While the actual transition from Microsoft’s SQL Server database software only took an uneventful three hours, the planning, testing and installation took more than 14 months, according to Mark Douglas, eHarmony’s vice president of technology.
But the days and weeks preceding those fateful three hours were every bit as nerve-wracking as those awkward, hesitant seconds leading up to a couple’s first kiss.
“It went flawlessly, but a lot of our IT people were nervous,” Douglas said in an interview with internetnews.com. “Some said they didn’t know a lot about databases but it sounded risky. We’re a 24/7 business. We can’t just shut our database down for the weekend.”

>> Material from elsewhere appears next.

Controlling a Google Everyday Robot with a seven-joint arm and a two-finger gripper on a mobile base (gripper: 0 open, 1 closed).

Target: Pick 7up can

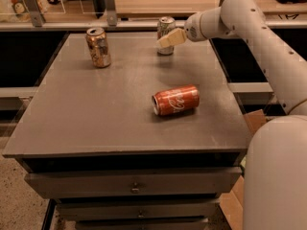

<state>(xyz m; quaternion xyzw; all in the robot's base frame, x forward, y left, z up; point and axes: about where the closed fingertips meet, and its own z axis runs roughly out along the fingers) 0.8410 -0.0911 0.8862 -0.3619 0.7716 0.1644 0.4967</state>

To make it happen, Douglas and his five-person IT crew embarked on the tedious task of scripting custom code that would allow eHarmony to seamlessly transfer data from the SQL Server database to Oracle 10g without any downtime.
The eHarmony site handles more than 400 million page views a month and processes between 400 and 1,200 transactions per second. Douglas wouldn’t comment on exactly how much revenue would be lost if the site went down but said it would “a lot more” than a $1,000 a minute.
“The analogy I like to use is that is was like transferring packages from one plane to another while both are in flight,” he said. “We had to write a really significant amount of code.”
eHarmony, along with competitors such as Yahoo Personals, Match.com, JDate and dozens of other more specialized sites, allows subscribers to build personal profiles, view other subscribers’ profiles and access an array of dating services, including a match-making system that connects would-be lovers with others based on their dating preferences. eHarmony, based in Pasadena, Calif., charges $59 a month for the service but does offer long-term contracts at a lower monthly rate.
In the past year, eHarmony’s registered user base has surged from around 11 million to more than 17 million, adding an average of 15,000 new daters each day. That kind of growth, Douglas said, couldn’t be accommodated on SQL Server.
“There’s nothing particularly wrong with SQL,” he said. “We just needed functionality that Microsoft doesn’t provide and didn’t want to write it all ourselves.”
Leading up to the live launch, eHarmony tested migrating more than five terabytes of its precious data every day for 100 days in a row. It uses more than 400 servers to process changes to customer profiles, queries for potential matches, searches and new customer orders.